April 2010 Vol 10, Business , Financial and Property Indaba
Zimbabwe Stocks Have Longest 2010 Rally on Ownership Law Review
(Bloomberg) -- Zimbabwe shares posted their longest 2010 rally as the government reviews forcing companies to transfer ownership to black citizens. Exotix USA Inc. and Kingdom Stock Brokers Ltd. said further gains may be limited.
(Bloomberg) -- Zimbabwe shares posted their longest 2010 rally as the government reviews forcing companies to transfer ownership to black citizens. Exotix USA Inc. and Kingdom Stock Brokers Ltd. said further gains may be limited.
The 75-stock ZSE Industrial Index, which climbed 51 percent last year, rose for the past five days, increasing 9 percent. The index is still 9.6 percent lower than when the President Robert Mugabe signed the Indigenization and Empowerment Act into law on Feb. 5.
The indigenization law affects companies with more than $500,000 of assets, including Anglo Platinum Ltd., Impala Platinum Holdings Ltd. and Aquarius Platinum Ltd., three of the world’s four-biggest producers of the metal, which all own mines in Zimbabwe. The country has the world’s second-largest reserves of platinum after South Africa. Old Mutual Plc, Africa’s biggest insurer, also owns properties and a life-insurance operation in the country.
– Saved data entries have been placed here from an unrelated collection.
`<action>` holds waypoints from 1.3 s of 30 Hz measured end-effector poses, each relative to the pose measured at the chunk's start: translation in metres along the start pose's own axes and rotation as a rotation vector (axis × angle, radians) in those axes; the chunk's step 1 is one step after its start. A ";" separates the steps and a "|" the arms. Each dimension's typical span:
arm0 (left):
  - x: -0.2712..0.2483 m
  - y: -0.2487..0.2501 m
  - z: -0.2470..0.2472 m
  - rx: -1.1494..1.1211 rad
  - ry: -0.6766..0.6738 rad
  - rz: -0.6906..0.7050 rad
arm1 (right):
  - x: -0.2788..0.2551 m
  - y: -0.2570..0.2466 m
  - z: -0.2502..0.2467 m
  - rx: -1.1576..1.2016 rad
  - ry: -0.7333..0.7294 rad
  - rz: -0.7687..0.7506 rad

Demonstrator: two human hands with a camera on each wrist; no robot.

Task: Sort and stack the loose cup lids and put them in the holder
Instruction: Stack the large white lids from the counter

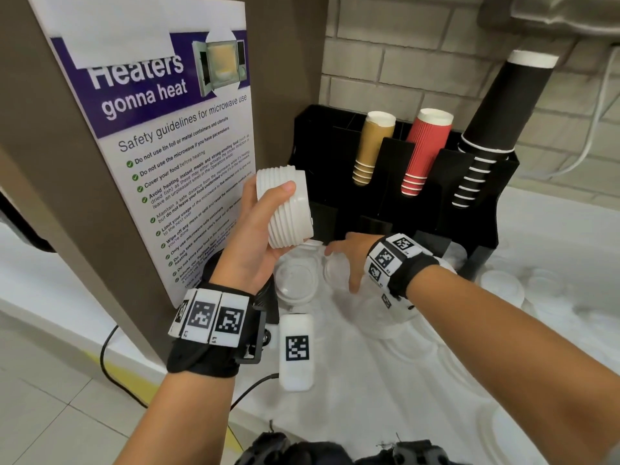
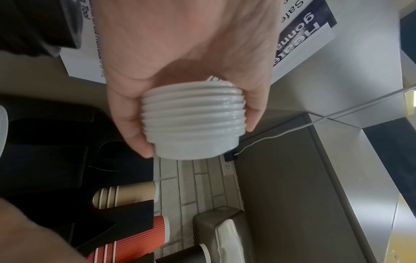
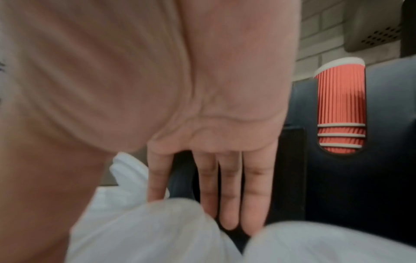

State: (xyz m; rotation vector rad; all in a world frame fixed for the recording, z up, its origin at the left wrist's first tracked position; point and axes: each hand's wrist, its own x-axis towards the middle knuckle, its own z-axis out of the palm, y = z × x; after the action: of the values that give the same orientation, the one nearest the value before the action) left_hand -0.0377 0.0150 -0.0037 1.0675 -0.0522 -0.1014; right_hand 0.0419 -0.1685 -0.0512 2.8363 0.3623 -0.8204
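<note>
Left grip (image 1: 258, 236) clasping stacked lids (image 1: 285, 209), right grip (image 1: 349, 260) released, fingers straight, poster (image 1: 157, 129) reading "Heaters gonna heat"

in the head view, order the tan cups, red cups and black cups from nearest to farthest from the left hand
From the left hand:
1. Tan cups, leftmost slot of the holder.
2. Red cups, middle slot.
3. Black cups, rightmost slot, tallest stack.
</note>
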 end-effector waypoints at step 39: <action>-0.005 0.002 -0.003 -0.029 0.023 0.005 | 0.027 -0.012 0.008 -0.080 0.063 0.037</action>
State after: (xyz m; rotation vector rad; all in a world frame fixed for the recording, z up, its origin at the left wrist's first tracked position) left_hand -0.0427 0.0193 -0.0037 1.0395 -0.0330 -0.0852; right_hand 0.0564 -0.1541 -0.0735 2.7904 0.3423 -0.6941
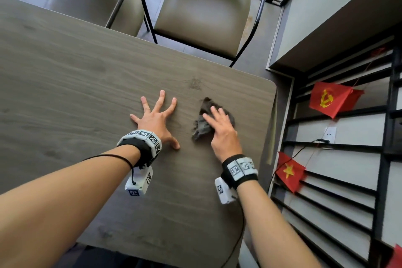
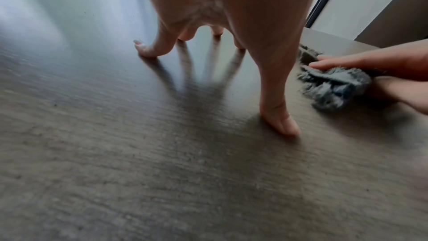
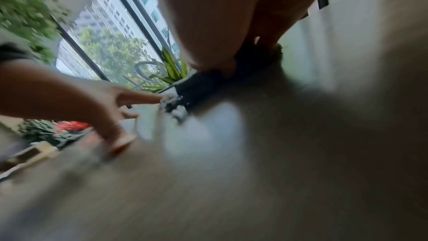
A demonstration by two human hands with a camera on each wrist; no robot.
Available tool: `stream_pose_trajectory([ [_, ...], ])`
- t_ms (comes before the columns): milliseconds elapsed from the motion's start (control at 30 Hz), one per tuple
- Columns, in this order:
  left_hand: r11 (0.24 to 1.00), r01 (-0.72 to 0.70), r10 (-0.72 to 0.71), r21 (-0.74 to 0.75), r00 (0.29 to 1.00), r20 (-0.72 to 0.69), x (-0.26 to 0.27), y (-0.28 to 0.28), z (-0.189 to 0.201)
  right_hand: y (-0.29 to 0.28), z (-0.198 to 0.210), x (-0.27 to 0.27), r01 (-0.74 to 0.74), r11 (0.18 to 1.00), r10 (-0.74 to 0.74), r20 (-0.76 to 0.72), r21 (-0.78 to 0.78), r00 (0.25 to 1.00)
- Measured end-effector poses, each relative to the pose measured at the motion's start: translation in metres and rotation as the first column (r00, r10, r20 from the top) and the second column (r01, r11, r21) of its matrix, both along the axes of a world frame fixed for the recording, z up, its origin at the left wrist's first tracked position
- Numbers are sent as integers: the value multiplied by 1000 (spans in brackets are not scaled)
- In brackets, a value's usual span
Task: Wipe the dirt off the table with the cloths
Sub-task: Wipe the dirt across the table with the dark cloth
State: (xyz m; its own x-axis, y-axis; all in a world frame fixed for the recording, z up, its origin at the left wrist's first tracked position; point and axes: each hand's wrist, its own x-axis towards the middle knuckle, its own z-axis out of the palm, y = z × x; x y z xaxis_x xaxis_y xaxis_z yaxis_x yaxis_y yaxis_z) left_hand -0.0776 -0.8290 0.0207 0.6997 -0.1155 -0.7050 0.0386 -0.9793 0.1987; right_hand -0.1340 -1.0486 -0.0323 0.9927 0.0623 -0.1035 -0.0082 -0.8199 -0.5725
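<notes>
right hand [image 1: 223, 130] hiding cloth [image 1: 203, 125] middle, blurred

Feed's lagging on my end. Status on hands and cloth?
Left hand spread, fingertips on table, empty. Right hand flat, pressing grey cloth near the table's right edge. Nothing in the way.

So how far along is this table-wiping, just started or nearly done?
Mid-job, as far as one moment shows. In hand: the right hand presses a dark cloth flat near the table's right corner, while the left hand braces, fingers spread on bare wood. Left: a faint smudge lies just beyond the cloth. What is already clean I cannot tell; the rest shows only wood grain.
</notes>
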Motion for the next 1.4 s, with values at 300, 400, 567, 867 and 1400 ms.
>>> stream_pose_trajectory([
  [300,1000,-3,3,17,1000,0,0,0,-2,-75,-1,81,231,972,-233,55,40,971],
  [400,1000,-1,1,17,1000,7,-1,0,-3,-68,5,73,232,968,-240,80,98,968],
  [567,1000,3,-3,25,1000,0,1,0,-3,-23,-4,40,-114,987,109,54,113,993],
  [867,999,-1,1,33,1000,13,0,-1,-8,-91,-11,118,124,987,-134,97,103,986],
  [1400,999,19,-22,49,998,52,0,1,-8,76,4,-50,17,975,-14,-17,221,1000],
])
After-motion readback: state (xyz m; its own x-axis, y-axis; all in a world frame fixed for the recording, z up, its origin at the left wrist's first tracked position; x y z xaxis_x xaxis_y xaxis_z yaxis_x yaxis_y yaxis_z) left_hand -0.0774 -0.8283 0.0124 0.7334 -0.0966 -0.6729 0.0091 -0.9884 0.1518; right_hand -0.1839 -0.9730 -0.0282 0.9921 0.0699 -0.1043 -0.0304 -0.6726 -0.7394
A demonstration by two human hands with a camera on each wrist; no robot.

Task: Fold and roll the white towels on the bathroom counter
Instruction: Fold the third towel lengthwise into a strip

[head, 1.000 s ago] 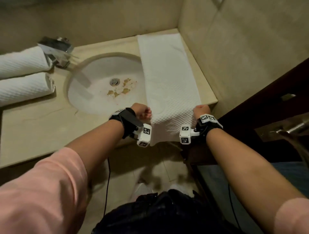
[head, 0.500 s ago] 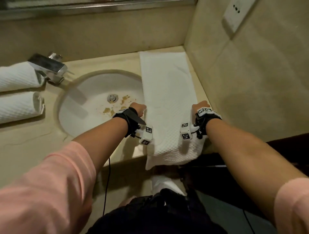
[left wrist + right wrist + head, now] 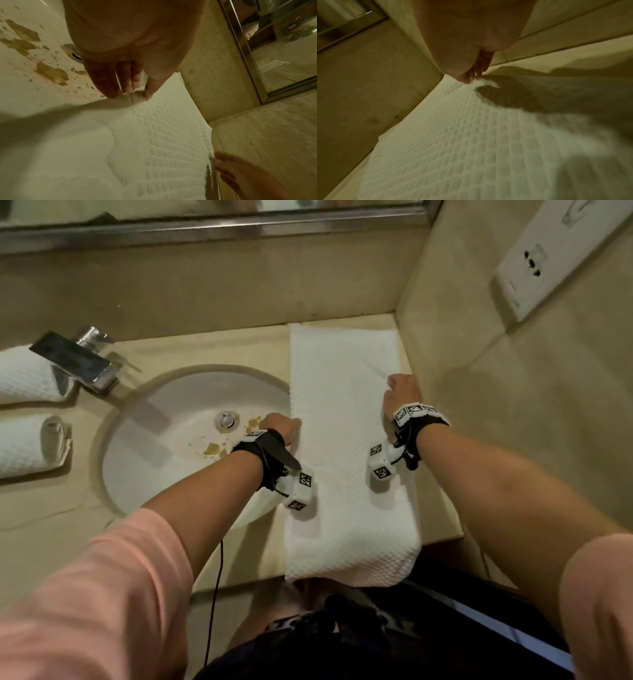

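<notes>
A long white waffle-textured towel [image 3: 342,412] lies flat on the counter right of the sink, its near end hanging over the front edge. My left hand [image 3: 282,424] pinches the towel's left edge [image 3: 135,94] beside the basin, thumb and fingertips bunching the cloth. My right hand [image 3: 400,392] pinches the right edge [image 3: 481,81] close to the side wall, lifting a small tuft. Two rolled white towels [image 3: 27,443] [image 3: 24,374] lie at the far left of the counter.
The round sink [image 3: 154,446] with brown stains and a metal drain sits left of the towel. A chrome faucet [image 3: 78,361] stands behind it. A tiled wall with a socket [image 3: 534,265] closes the right side; a mirror edge [image 3: 205,229] runs along the back.
Both hands have moved away from the counter's front edge, up along the towel's sides toward the back wall. The towel's near end now hangs loose over the edge.
</notes>
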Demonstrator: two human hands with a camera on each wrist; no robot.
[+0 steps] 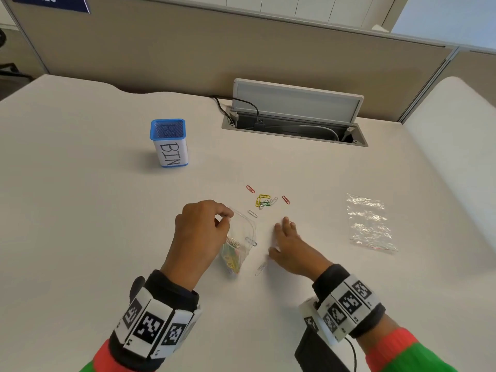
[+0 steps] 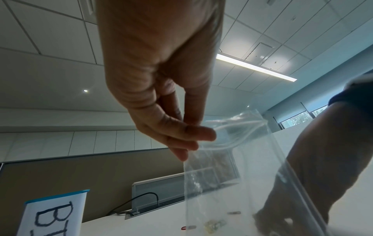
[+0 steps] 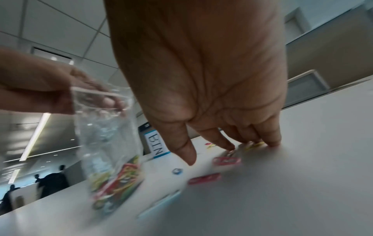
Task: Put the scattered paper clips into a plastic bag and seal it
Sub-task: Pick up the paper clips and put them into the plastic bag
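Note:
My left hand (image 1: 204, 226) (image 2: 177, 135) pinches the top rim of a clear plastic bag (image 1: 237, 245) (image 2: 232, 167) (image 3: 109, 140) that hangs down to the table, its mouth open, with several coloured paper clips at its bottom. My right hand (image 1: 288, 242) (image 3: 212, 111) is beside it to the right, fingers spread straight and low over the table, holding nothing. A small pile of yellow and green paper clips (image 1: 265, 201) lies just beyond it, with red clips (image 1: 250, 189) (image 1: 286, 200) on either side. White clips (image 1: 252, 213) (image 1: 261, 268) lie near the bag.
A second clear bag (image 1: 369, 224) lies flat at the right. A blue mesh cup labelled BIN (image 1: 169, 143) stands at the back left. An open cable hatch (image 1: 295, 122) with cords sits at the back. A tan partition wall runs behind the white desk (image 1: 80, 210).

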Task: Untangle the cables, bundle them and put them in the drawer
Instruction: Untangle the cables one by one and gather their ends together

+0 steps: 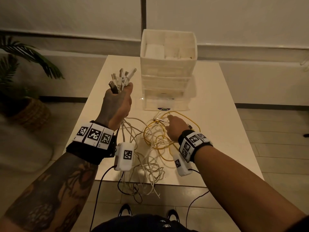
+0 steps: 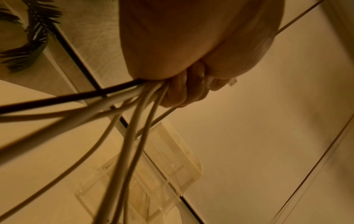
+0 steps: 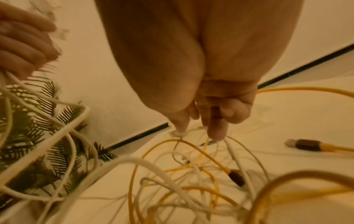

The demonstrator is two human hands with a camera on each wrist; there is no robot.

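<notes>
My left hand [image 1: 123, 91] is raised over the table's left side and grips a bunch of white cables just below their plugs [image 1: 122, 77], which stick up out of the fist. From the fist [image 2: 191, 91] the white cables [image 2: 138, 128] hang down into a loose tangle [image 1: 148, 161] on the table. Yellow cables [image 1: 157, 138] lie looped in the tangle's far part. My right hand [image 1: 169, 117] is low over those loops, thumb and forefinger [image 3: 217, 133] apart and pointing down; the thumb tip touches a small white plug [image 3: 177, 134]. The white drawer unit [image 1: 167, 67] stands behind, its clear bottom drawer [image 2: 134, 189] pulled out.
The white table [image 1: 217, 131] is narrow, and some cables hang over its front edge [image 1: 142, 186]. A potted palm in a basket [image 1: 28, 106] stands on the floor to the left. A yellow cable's dark plug [image 3: 306, 145] lies on the table right of my right hand.
</notes>
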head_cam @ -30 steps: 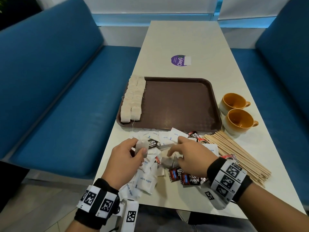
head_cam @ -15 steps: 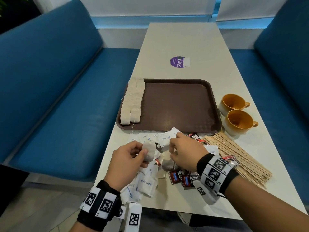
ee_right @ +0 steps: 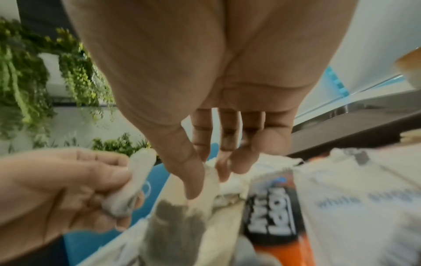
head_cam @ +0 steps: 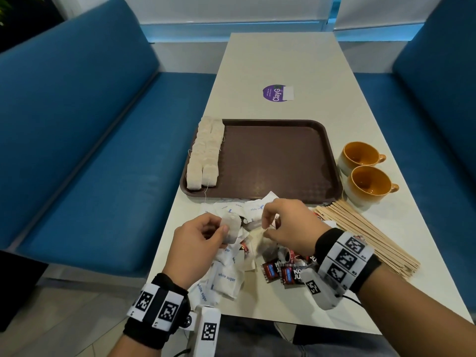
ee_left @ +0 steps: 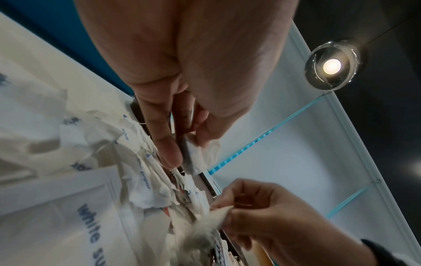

“The stocks have gained on talks to review the indigenization act and how this will be implemented sector by sector,” Patrick Saziwa, an equity trader at Kingdom, said by phone from the capital Harare. “Stock gains may be limited from here until there is more clarity.”
The law stipulates black ownership must be completed within five years, without providing a clear mechanism for the transfer of shares to black Zimbabweans.
Rally
Zimbabwe’s benchmark index has surged 75 percent since resuming trading in February last year after the Movement for Democratic Change, led by Morgan Tsvangirai, formed a coalition government with Mugabe’s Zimbabwe African National Union- Patriotic Front party. Shares have fallen 7.9 percent this year as the MDC accused Mugabe of repeatedly violating the power- sharing accord and making several key appointments without consultation.
South African President Jacob Zuma this week urged Western nations to lift sanctions including travel bans and asset freezes targeted against Mugabe and his allies, saying they were undermining the nation’s coalition government.
Clarity on Zimbabwe’s “coalition government and recent proposals to empower local business ownership is necessary and could act as a catalyst toward further investment interest, and a rise in the stock market as well as much needed capital from western donors” Ashley Bendell, a New-York based associate director at Exotix, said in an e-mailed response to questions.
A failure to make “significant changes” may cause stocks to decline between 10 and 20 percent from current levels this year, Bendell said.
The economy is recovering from a decade of recession that followed Mugabe’s seizure of white-owned commercial farms to redistribute to black subsistence farmers deprived of land during colonial rule. The program slashed exports.
The benchmark measure may increase to 178 by the end of December if the political environment stabilizes, according to Kingdom.